-------- Information supplied

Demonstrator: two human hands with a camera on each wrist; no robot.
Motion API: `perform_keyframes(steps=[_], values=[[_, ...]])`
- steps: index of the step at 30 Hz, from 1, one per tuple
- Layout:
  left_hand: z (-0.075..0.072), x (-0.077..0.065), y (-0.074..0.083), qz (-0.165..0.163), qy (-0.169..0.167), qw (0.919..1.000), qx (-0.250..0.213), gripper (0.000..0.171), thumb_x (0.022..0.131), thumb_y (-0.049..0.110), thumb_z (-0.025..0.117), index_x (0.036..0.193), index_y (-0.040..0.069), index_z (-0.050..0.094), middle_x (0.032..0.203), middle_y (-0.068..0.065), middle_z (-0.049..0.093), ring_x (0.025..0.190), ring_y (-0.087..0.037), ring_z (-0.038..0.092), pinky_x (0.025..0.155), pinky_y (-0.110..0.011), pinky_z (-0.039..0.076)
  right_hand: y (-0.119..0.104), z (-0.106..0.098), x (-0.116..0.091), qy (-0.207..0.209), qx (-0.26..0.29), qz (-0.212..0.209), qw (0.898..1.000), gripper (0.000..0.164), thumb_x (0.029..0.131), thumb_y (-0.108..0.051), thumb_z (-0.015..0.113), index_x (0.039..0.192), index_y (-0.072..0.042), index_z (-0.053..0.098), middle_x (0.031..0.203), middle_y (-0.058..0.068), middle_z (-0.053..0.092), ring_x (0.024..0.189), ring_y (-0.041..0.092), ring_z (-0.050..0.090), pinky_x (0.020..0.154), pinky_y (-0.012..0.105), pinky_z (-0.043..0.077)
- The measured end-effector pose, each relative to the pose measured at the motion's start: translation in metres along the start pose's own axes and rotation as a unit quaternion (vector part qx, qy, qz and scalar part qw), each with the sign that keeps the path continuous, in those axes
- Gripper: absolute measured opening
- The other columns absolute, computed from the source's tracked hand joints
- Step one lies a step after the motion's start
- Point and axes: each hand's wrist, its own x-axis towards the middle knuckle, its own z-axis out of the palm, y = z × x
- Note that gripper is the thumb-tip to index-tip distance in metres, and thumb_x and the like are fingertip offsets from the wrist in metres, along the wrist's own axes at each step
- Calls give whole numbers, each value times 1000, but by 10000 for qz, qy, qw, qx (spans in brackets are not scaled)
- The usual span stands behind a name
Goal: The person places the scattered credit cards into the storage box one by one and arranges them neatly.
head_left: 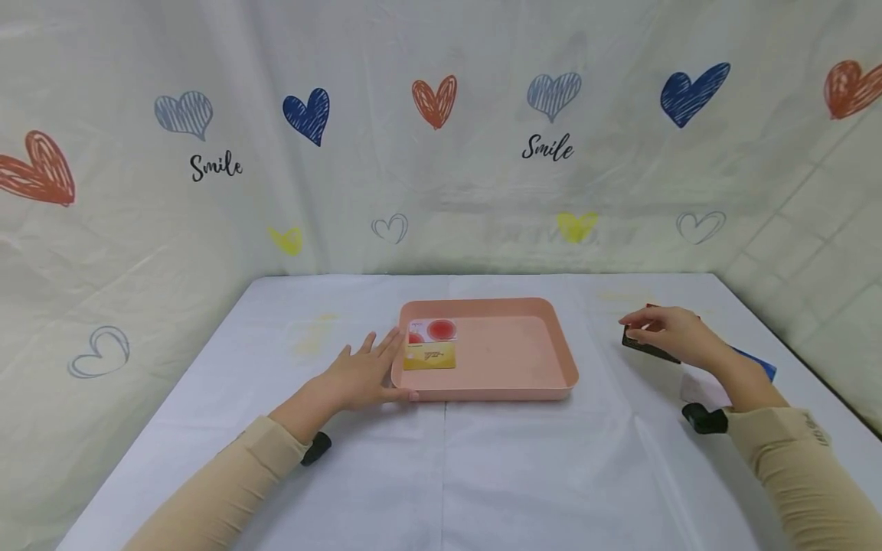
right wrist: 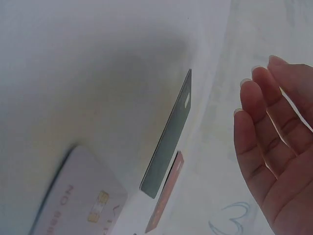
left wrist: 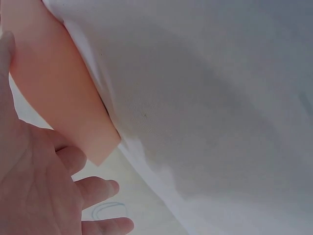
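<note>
My left hand [head_left: 361, 376] lies against the left end of the pink tray [head_left: 510, 394], fingers spread and thumb along its near side. In the left wrist view, the same hand [left wrist: 39, 181] is beside the tray's pink wall [left wrist: 73, 93]. Inside the tray, a white card with red circles [head_left: 432, 330] lies just above a gold card [head_left: 430, 356]. At the right, my right hand [head_left: 678, 334] hovers over a black card [head_left: 651, 351]. In the right wrist view its fingers [right wrist: 254, 103] are loosely bent, holding nothing, apart from the dark card [right wrist: 168, 137].
Near the black card lie a red card [right wrist: 165, 193], a white chip card [right wrist: 80, 196] and a blue card [head_left: 763, 363], partly behind my right forearm. A white cloth [head_left: 524, 474] covers the table. A curtain printed with hearts [head_left: 434, 168] hangs behind it.
</note>
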Motion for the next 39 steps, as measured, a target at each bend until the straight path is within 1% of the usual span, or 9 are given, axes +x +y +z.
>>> perform_keyframes(steps=[4, 6, 11, 14, 18, 23, 28, 34, 39], values=[[0, 0, 1, -35, -18, 10000, 15, 113, 86, 75, 63, 166, 13, 11, 172, -4, 10, 154, -44, 13, 116, -71, 14, 10, -4, -1, -23, -92, -79, 9999, 34, 98, -16, 71, 125, 5, 68, 103, 11, 73, 90, 25, 69, 69, 27, 52], [-1, -1, 1, -41, -16, 10000, 22, 113, 86, 75, 63, 166, 14, 12, 172, -4, 10, 154, -44, 13, 116, -71, 14, 15, -7, -2, -30, -128, -88, 9999, 35, 98, -16, 71, 125, 6, 68, 103, 11, 73, 91, 24, 69, 70, 27, 52], [-2, -1, 2, -23, -24, 10000, 12, 110, 87, 73, 63, 166, 14, 13, 172, -5, 11, 154, -44, 13, 116, -72, 14, 26, -13, -4, -107, -192, 114, 9997, 38, 98, -17, 71, 126, 7, 66, 104, 11, 72, 97, 29, 66, 78, 36, 53], [-2, -1, 2, -25, -32, 10000, 13, 111, 87, 73, 63, 166, 14, 12, 172, -5, 10, 154, -44, 13, 116, -72, 14, 32, -14, -6, -253, -178, 313, 9990, 40, 97, -17, 71, 126, 10, 64, 101, 12, 70, 95, 31, 63, 77, 40, 53], [-2, -1, 2, -20, -41, 10000, 6, 113, 86, 74, 64, 166, 14, 12, 172, -5, 10, 153, -44, 14, 116, -72, 14, 38, -15, -6, -377, -220, 513, 9977, 43, 96, -16, 72, 125, 13, 62, 96, 11, 66, 87, 28, 59, 71, 37, 52], [-2, -1, 2, -28, -25, 10000, -1, 112, 87, 73, 64, 166, 14, 11, 172, -5, 10, 153, -45, 13, 116, -72, 14, 44, -17, -6, -418, -237, 557, 9973, 46, 95, -18, 73, 127, 13, 61, 95, 9, 63, 81, 23, 57, 68, 36, 49], [-3, 1, 2, 8, -12, 10000, 12, 112, 87, 74, 63, 166, 14, 11, 172, -5, 9, 154, -44, 13, 116, -72, 14, 53, -17, -6, -507, -235, 627, 9965, 48, 94, -19, 74, 127, 13, 60, 91, 7, 61, 78, 22, 57, 67, 36, 48], [-3, 2, 3, 21, -35, 10000, 42, 112, 87, 74, 63, 166, 15, 12, 172, -4, 9, 154, -44, 13, 115, -72, 14, 68, -18, -9, -637, -290, 735, 9948, 52, 92, -23, 77, 124, 14, 60, 86, 4, 60, 75, 19, 53, 66, 34, 42], [-4, 1, 3, 7, -50, 10000, 35, 112, 87, 74, 63, 166, 15, 12, 172, -5, 9, 154, -45, 13, 115, -72, 14, 77, -17, -10, -708, -179, 807, 9941, 57, 91, -27, 78, 125, 14, 58, 87, 2, 60, 74, 16, 53, 66, 32, 41]])
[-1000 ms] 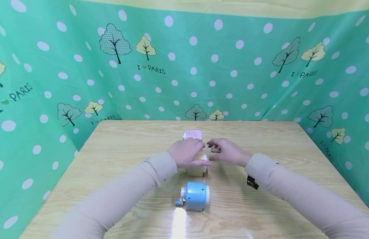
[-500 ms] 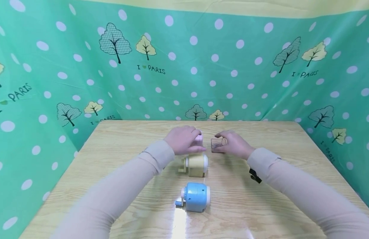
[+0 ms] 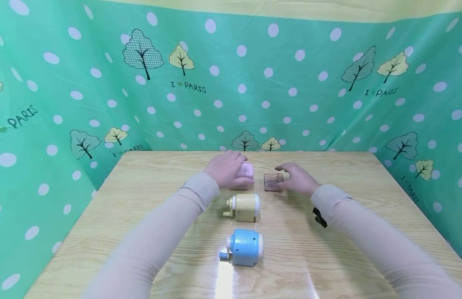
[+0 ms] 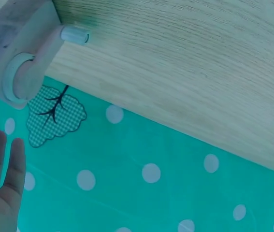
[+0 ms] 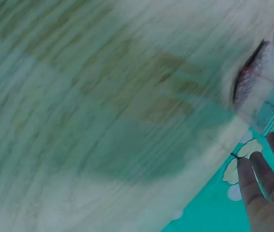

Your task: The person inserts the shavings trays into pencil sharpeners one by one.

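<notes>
A pink crank pencil sharpener [image 3: 246,170] stands at the back, partly behind my left hand [image 3: 226,171]. Its crank handle [image 4: 75,35] shows in the left wrist view, where the straight fingers [image 4: 15,166] appear below the sharpener. My right hand [image 3: 299,179] is beside a small clear shavings bin [image 3: 272,182], its thumb overlapping the bin's right edge in the head view. Whether they touch is unclear. Dark shavings [image 5: 250,79] lie in the bin; the right fingers [image 5: 250,179] are spread and straight.
A yellow crank sharpener [image 3: 246,207] stands in front of the pink one, and a blue one [image 3: 246,248] nearer still. All are on a wooden table [image 3: 160,178]. Green dotted cloth [image 3: 201,120] hangs behind and at both sides.
My left hand has moved back from over the yellow sharpener to the pink one. The right hand has shifted back and right, its fingers opening away from the clear bin, which now shows more.
</notes>
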`<action>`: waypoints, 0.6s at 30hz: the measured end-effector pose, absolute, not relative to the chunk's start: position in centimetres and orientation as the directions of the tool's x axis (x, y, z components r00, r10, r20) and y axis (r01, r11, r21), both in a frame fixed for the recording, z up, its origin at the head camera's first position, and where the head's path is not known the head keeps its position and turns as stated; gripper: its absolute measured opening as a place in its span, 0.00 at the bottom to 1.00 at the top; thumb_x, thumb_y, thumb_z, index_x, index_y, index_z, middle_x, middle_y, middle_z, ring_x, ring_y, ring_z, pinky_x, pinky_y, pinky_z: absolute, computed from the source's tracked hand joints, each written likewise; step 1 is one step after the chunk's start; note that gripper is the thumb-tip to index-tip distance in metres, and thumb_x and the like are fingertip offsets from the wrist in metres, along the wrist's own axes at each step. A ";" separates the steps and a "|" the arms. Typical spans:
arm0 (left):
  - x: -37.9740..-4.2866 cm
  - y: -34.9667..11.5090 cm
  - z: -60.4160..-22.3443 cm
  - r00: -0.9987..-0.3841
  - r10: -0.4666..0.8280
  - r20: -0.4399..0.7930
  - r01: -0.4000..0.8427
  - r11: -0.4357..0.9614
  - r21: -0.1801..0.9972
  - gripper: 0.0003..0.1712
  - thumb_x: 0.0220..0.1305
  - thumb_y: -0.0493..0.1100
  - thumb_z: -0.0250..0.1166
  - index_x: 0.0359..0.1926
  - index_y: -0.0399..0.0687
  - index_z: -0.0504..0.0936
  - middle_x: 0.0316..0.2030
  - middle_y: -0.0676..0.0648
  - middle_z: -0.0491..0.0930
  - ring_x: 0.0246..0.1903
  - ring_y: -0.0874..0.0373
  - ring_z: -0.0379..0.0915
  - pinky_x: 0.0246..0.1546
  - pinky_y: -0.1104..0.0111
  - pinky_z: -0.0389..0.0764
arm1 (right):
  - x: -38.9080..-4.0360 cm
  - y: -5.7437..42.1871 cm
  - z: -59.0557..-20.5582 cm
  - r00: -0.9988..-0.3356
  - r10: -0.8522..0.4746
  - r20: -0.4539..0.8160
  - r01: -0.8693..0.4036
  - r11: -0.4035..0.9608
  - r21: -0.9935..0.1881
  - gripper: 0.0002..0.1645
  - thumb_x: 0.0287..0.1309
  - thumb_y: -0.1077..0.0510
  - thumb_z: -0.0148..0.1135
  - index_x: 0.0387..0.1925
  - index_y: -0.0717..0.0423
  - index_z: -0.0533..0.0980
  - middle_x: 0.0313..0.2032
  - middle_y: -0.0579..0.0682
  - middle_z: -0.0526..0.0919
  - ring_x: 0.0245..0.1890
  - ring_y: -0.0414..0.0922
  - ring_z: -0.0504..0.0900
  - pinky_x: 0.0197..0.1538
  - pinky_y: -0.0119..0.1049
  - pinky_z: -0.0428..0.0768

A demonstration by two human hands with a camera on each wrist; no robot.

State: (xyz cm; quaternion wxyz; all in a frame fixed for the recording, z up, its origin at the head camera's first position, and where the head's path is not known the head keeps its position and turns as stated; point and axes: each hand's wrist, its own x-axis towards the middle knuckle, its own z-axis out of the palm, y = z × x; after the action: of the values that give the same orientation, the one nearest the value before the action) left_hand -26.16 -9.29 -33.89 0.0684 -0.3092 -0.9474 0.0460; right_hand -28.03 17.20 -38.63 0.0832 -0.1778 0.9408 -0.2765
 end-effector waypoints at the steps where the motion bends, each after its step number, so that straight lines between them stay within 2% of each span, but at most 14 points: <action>1: -26.3 -9.3 -34.0 -0.802 0.588 0.102 0.576 0.808 -0.124 0.47 0.62 0.75 0.54 0.65 0.42 0.71 0.60 0.43 0.76 0.59 0.50 0.73 0.63 0.60 0.75 | -28.2 17.3 -38.8 -0.922 -0.383 -0.062 -0.286 0.779 -0.557 0.43 0.55 0.48 0.72 0.67 0.61 0.68 0.69 0.63 0.67 0.68 0.63 0.65 0.71 0.61 0.64; 7: -26.7 -9.6 -34.8 -0.816 0.568 0.111 0.558 0.823 -0.104 0.50 0.59 0.76 0.57 0.66 0.42 0.69 0.60 0.43 0.75 0.58 0.50 0.72 0.63 0.61 0.75 | -28.7 17.9 -39.7 -0.917 -0.387 -0.097 -0.263 0.768 -0.584 0.45 0.54 0.48 0.73 0.69 0.62 0.66 0.68 0.63 0.69 0.68 0.64 0.66 0.70 0.61 0.64; 12: -26.9 -9.5 -35.2 -0.824 0.555 0.114 0.550 0.832 -0.070 0.50 0.57 0.75 0.61 0.67 0.41 0.69 0.61 0.41 0.74 0.59 0.48 0.71 0.64 0.58 0.74 | -28.8 18.0 -40.3 -0.917 -0.386 -0.097 -0.259 0.765 -0.590 0.44 0.54 0.48 0.73 0.68 0.61 0.67 0.65 0.60 0.73 0.66 0.63 0.69 0.69 0.61 0.66; 18: -27.2 -9.4 -35.7 -0.849 0.522 0.087 0.520 0.853 -0.038 0.53 0.55 0.74 0.63 0.69 0.42 0.66 0.64 0.41 0.72 0.62 0.47 0.69 0.64 0.56 0.74 | -28.9 17.8 -40.5 -0.923 -0.369 -0.109 -0.242 0.776 -0.582 0.43 0.55 0.48 0.72 0.67 0.61 0.68 0.65 0.60 0.73 0.64 0.62 0.71 0.67 0.59 0.69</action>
State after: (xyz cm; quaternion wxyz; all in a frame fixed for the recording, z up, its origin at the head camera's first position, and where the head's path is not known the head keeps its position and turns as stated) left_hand -27.24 -9.35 -35.66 0.0472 -0.2710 -0.9614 0.0067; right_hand -28.87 17.85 -40.46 0.1089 -0.1633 0.9361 -0.2918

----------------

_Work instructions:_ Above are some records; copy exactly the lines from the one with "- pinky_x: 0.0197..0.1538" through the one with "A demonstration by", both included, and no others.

_Exercise response:_
  - pinky_x: 0.0197..0.1538
  - pinky_y: -0.0119..0.1049
  - pinky_z: -0.0428..0.0768

A demonstration by two human hands with a camera on each wrist; no robot.

Nothing else is needed to complete this exercise.